Rare Russian Photographs Added to Portsmouth Peace Treaty Exhibit for 110th Anniversary of the Portsmouth Peace Treaty

August 8, 2015 marked the 110th anniversary of the arrival of the Russian and Japanese diplomats who would negotiation the Portsmouth Peace Treaty at the Portsmouth Naval Shipyard. The re-opening of the Treaty Rooms were the peace conference and the Treaty signing took place on August 13th marks the start of a month of special programs in Portsmouth and around the state, leading up to Portsmouth Peace Treaty Day on September 5.

The Anniversary was marked by welcoming Russian and Japanese diplomats to Portsmouth and a reception at Wentworth By the Sea in the room where the Japanese hosted an appreciation banquet the night before the Treaty was signed in 1905. This was the first time Russian and Japanese celebrate the Portsmouth Peace Treaty together in the same room since then.

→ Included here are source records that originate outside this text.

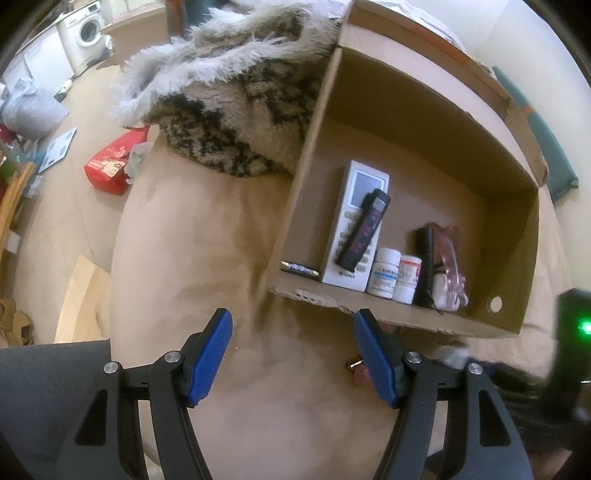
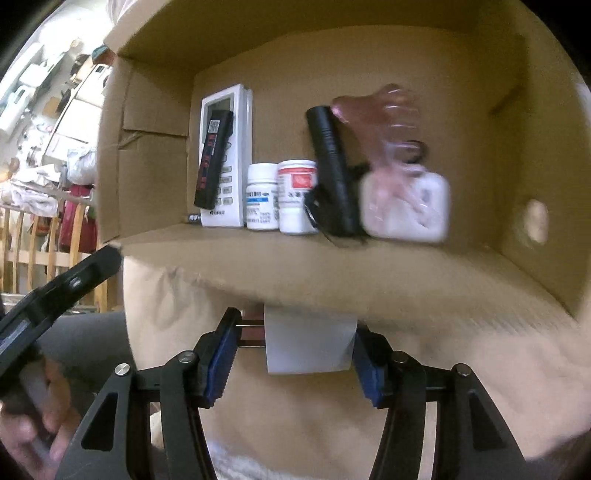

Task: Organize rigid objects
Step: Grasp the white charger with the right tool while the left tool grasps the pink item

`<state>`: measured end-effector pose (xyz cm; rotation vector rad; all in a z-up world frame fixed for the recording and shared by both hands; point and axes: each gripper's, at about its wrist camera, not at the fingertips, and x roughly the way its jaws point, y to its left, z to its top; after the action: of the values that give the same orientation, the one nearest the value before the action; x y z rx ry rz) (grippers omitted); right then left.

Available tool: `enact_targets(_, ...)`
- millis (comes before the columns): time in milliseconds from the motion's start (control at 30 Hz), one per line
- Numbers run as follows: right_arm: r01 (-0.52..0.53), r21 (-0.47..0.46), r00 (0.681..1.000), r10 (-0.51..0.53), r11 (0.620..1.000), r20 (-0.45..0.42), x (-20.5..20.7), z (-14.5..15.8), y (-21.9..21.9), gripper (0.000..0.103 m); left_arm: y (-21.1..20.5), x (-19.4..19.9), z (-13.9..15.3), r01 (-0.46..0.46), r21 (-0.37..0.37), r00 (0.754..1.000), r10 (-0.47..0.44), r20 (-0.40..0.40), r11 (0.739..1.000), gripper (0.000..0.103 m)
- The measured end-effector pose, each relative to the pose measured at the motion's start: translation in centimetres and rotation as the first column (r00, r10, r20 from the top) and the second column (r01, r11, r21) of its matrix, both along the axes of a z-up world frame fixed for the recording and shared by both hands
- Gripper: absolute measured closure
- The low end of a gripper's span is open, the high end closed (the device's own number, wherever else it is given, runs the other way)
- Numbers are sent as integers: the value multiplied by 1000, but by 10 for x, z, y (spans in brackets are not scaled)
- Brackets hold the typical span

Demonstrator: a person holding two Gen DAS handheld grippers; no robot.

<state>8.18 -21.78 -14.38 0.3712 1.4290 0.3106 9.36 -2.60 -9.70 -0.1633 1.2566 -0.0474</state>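
Note:
A cardboard box [image 1: 509, 206] [image 2: 155, 110] lies on a tan cushion. Inside it stand a white remote [image 1: 354, 225] [image 2: 225, 155], a black stick-shaped device [image 1: 364, 229] [image 2: 212, 162] leaning on it, two white pill bottles [image 1: 384, 273] [image 2: 262, 195], a black flashlight [image 1: 426, 266] [image 2: 330, 166], a white case [image 2: 406, 206] and a pink clear item [image 2: 384, 122]. A battery [image 1: 299, 267] lies at the box's left. My left gripper [image 1: 293, 354] is open and empty before the box. My right gripper [image 2: 291, 350] is shut on a white box-shaped object [image 2: 308, 341] with a dark red part at its left side.
A furry patterned blanket [image 1: 229, 103] lies left of the box. A red package [image 1: 114, 162] and a washing machine [image 1: 83, 33] are on the floor side. A small brass and pink item [image 1: 356, 369] lies by my left gripper. Wooden railing [image 2: 37, 243] stands at the left.

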Motion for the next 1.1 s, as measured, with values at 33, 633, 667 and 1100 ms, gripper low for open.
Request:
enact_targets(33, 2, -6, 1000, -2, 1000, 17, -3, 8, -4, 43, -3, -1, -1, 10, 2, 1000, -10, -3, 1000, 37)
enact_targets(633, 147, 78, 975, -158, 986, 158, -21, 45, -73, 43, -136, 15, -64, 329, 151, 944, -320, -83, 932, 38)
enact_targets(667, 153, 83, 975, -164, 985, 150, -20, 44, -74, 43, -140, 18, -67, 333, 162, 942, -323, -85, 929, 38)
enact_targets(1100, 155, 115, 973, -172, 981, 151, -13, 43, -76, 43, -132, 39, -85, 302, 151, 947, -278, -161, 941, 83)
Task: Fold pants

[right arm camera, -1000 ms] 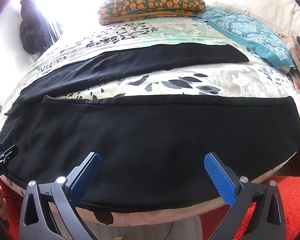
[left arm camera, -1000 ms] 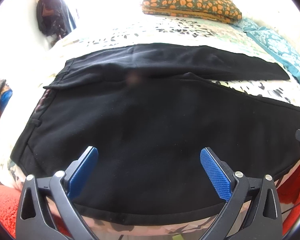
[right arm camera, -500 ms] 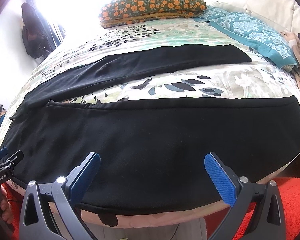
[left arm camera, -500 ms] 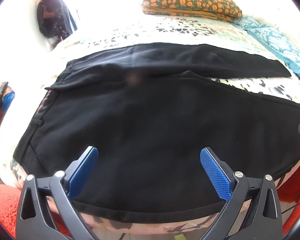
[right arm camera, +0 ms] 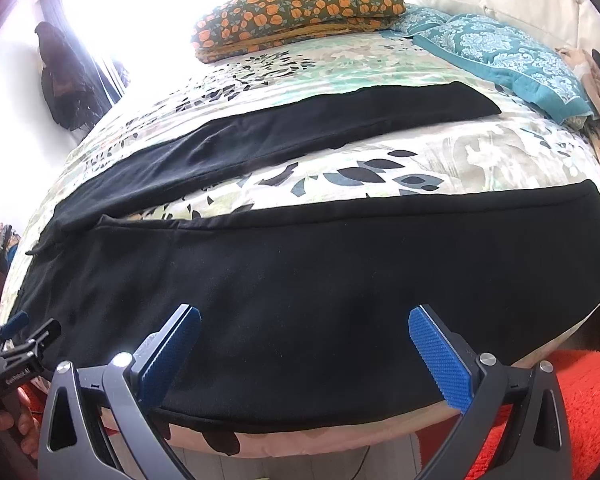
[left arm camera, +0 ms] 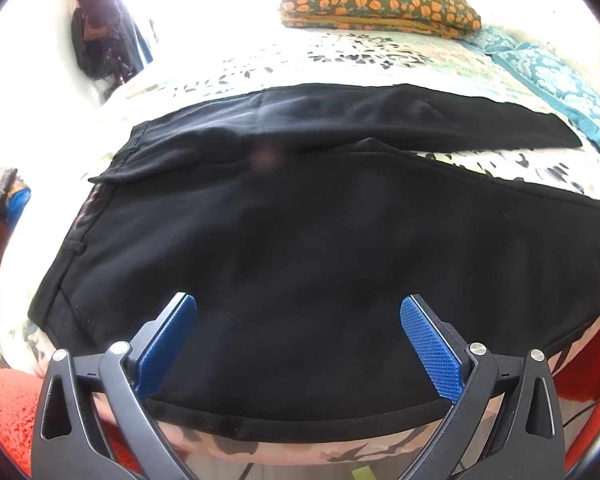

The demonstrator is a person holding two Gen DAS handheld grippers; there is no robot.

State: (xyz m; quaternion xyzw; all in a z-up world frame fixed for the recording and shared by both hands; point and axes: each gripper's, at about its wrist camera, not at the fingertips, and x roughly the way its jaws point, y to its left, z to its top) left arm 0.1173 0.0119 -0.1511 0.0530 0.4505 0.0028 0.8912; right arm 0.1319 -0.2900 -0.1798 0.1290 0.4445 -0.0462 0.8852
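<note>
Black pants point(right arm camera: 300, 280) lay spread along the near edge of the bed point(right arm camera: 380, 168), long axis left-right, legs splayed. Left gripper point(left arm camera: 298, 336) faced the waistband end, right gripper point(right arm camera: 304, 344) the near leg; both wide open, empty.

1. I get strong daylight from the window point(right arm camera: 100, 20) at the far left; it blows out to pure white in both views.
2. The black pants point(left arm camera: 300, 248) read as a nearly flat dark mass, with faint sheen only on the far leg.
3. A small blurred pinkish smudge point(left arm camera: 265, 157) sits on my left view.
4. Fisheye bending curves the bed point(right arm camera: 440, 152) and darkens the corners.
5. The blue fingers point(right arm camera: 440, 362) look sharp, their texture clear.
</note>
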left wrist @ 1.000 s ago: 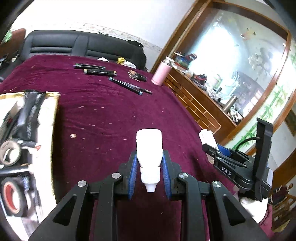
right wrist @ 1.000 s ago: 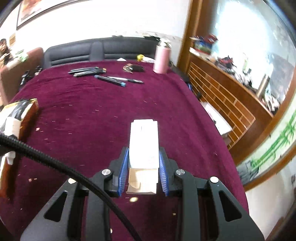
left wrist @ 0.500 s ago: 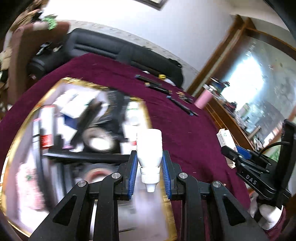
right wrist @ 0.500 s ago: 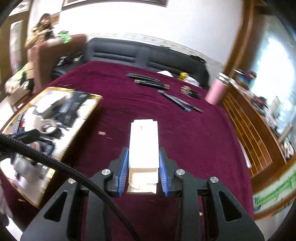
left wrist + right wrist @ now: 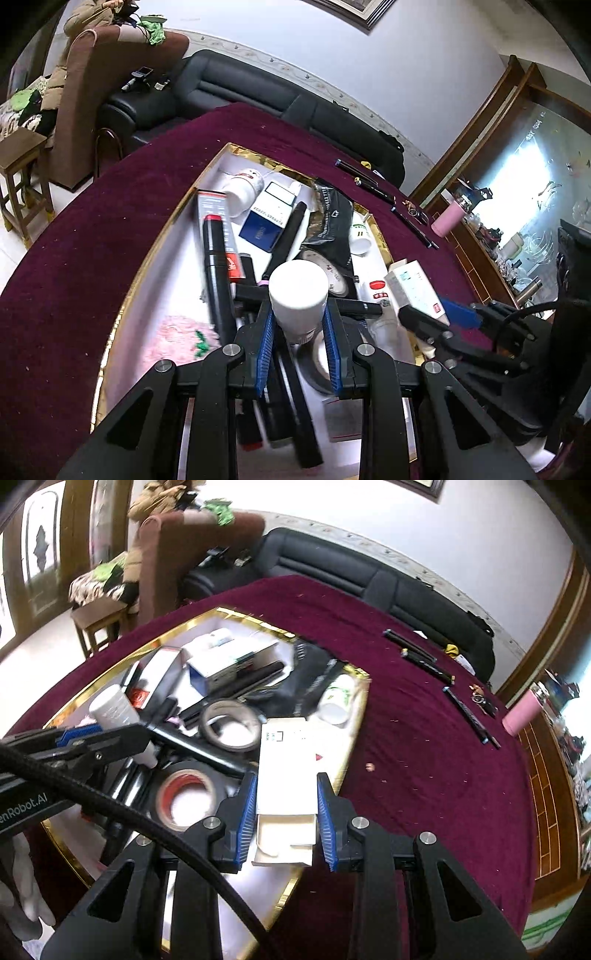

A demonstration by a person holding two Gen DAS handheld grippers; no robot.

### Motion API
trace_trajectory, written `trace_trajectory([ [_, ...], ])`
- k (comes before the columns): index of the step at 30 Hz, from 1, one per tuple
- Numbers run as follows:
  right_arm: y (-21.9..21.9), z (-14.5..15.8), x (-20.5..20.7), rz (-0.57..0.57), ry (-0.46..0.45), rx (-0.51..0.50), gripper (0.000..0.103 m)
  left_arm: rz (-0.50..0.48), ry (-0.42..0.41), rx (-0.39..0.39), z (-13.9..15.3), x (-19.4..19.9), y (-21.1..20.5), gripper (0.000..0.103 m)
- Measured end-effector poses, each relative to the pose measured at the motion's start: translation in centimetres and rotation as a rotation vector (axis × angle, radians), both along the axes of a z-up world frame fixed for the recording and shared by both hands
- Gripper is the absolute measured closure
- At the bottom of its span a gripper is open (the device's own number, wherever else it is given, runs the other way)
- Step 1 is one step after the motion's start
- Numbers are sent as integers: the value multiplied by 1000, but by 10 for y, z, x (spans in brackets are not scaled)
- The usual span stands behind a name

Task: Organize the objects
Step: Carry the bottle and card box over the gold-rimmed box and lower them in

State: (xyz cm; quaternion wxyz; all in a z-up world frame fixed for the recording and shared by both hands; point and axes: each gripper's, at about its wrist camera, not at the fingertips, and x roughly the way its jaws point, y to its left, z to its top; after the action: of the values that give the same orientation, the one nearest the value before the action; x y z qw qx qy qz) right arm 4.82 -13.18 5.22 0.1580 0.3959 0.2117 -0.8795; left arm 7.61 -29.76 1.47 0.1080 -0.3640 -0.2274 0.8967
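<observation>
The left gripper [image 5: 299, 345] is clamping a small white plastic bottle [image 5: 298, 295] between its blue ribbed pads [image 5: 264, 350], the fingers standing narrow and pressing on the bottle's neck, with the flat base pointing away from the camera. The bottle is hanging above the middle of a gold-rimmed shallow tray [image 5: 147, 254] that is sitting on a dark red velvet tablecloth [image 5: 66, 280]. In the right wrist view the same bottle [image 5: 114, 710] is showing at the left, over the tray's near-left part, gripped by the left gripper [image 5: 110, 734].

The right gripper [image 5: 285, 814] is holding a flat white cardboard box [image 5: 290, 760] with its near flap open, the blue pads [image 5: 246, 812] pressing on the box's two long sides, so the fingers are set narrow but a little wider than the left pair. The box is hovering over the tray's right edge [image 5: 354, 734], partly above the tray and partly above the cloth. In the left wrist view that box [image 5: 415, 286] is appearing at the right, in the right gripper [image 5: 439, 317], beside the tray's right rim.

The tray is lying crowded: a roll of black tape with a red core [image 5: 184, 797], a pale roll of tape [image 5: 231, 725], a blue and white carton [image 5: 267, 218], a black crinkled pouch [image 5: 330, 221], a long black tube with a red band [image 5: 214, 258] and a small white cup with green print [image 5: 338, 698].

Further off on the cloth, several black pens [image 5: 424, 657] are lying well apart from the tray, and a pink cylindrical flask [image 5: 522, 714] is standing near the table's far right edge.
</observation>
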Motion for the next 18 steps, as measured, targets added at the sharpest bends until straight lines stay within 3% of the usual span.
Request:
trace_trajectory([
  [18,-10,-17,-7,-10,-47,32,74,-44,-5,12,-2,-5,1,81],
])
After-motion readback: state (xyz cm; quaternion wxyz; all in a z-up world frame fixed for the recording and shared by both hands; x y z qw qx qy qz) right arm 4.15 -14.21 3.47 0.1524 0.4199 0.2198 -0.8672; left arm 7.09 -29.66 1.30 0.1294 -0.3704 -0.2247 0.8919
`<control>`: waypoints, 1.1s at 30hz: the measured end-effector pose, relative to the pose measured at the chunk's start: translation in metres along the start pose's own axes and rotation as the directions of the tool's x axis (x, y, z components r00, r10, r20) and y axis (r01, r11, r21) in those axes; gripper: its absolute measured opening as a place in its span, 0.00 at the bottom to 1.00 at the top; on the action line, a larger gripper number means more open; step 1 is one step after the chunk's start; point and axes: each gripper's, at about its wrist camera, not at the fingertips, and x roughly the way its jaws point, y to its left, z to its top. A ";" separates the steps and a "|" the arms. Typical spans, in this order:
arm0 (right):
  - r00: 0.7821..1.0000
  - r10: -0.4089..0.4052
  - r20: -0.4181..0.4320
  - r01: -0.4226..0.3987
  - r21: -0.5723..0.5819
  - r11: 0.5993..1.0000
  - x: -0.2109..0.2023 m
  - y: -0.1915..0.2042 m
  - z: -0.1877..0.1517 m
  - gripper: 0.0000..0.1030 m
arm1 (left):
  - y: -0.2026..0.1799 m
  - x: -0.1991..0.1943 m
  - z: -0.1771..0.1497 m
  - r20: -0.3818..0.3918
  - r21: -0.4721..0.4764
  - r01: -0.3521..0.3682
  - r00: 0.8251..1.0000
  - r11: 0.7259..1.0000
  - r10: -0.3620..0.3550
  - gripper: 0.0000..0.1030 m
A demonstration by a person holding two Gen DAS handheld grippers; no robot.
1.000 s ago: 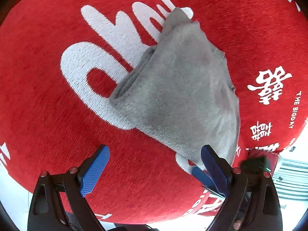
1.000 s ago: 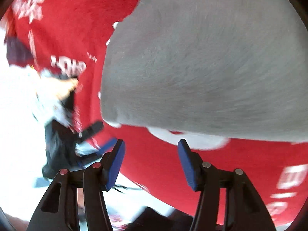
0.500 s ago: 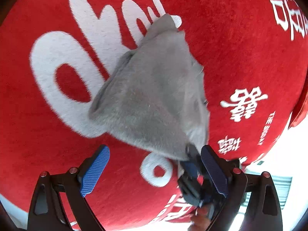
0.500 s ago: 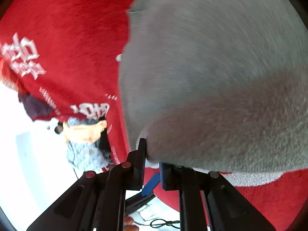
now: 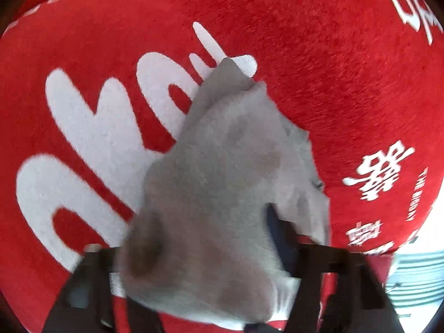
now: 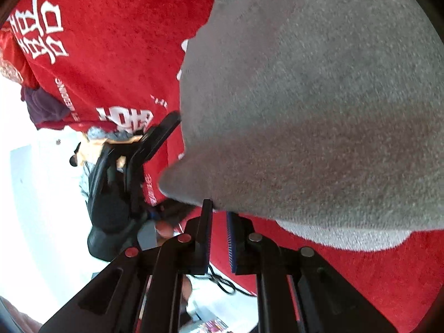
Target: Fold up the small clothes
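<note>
Grey garment (image 5: 222,194) is spread on red cloth (image 5: 319,69), long axis running near to far. Near-right corner is pinched in the clamped right gripper (image 6: 219,222); left gripper (image 5: 208,252) jaws are closing around the near edge.

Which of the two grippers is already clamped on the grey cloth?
The right gripper: it pinches the grey cloth at its near edge. The left gripper is only now closing around the cloth.
</note>
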 end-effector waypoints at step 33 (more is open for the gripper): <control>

The Portsmouth Peace Treaty exhibit at the John Paul Jones House Museum hosted a display of the record of another shared moment of commemoration: photographs presented by the Alexander Solzhenitsyn House of the Russian Emigre Community in Moscow. Arranged through the Consul General of the Russian Federation in New York the rare photographs were given to the Portsmouth Peace Treaty Forum with permission for exclusive display in the Treaty exhibit. 

In April 1904 during the Japanese blockade of Port Arthur that began with the start of the Russo-Japanese War in January 1904, Admiral Stepan Osipovich Makarov and his flagship the Petropavlovsk, while trying to return to the harbor, hit a Japanese mine. Eyewitnesses said the ship sank within minutes, with all hands lost. A famous Japanese print, displayed in the Treaty exhibit, shows a valiant Makarov on the deck as his battleship sank. The Japanese retook Port Arthur in January 1905.

Nine years later, in June 1913, the Japanese Government sent a team of divers to recover the remains of those who perished on the Petropavlovsk. Admiral Makarov, who had been blown off the deck by the force of the explosion was not among them; but the bodies of several officers (identified by their uniform insignia) and Russian sailors were brought to the surface and given a full-honors military burial attended by Russian Orthodox clergy and the relatives of those who died. Photographs from a rare book document the Petropavlovsk funerals on June 24, 1913 in Port Arthur.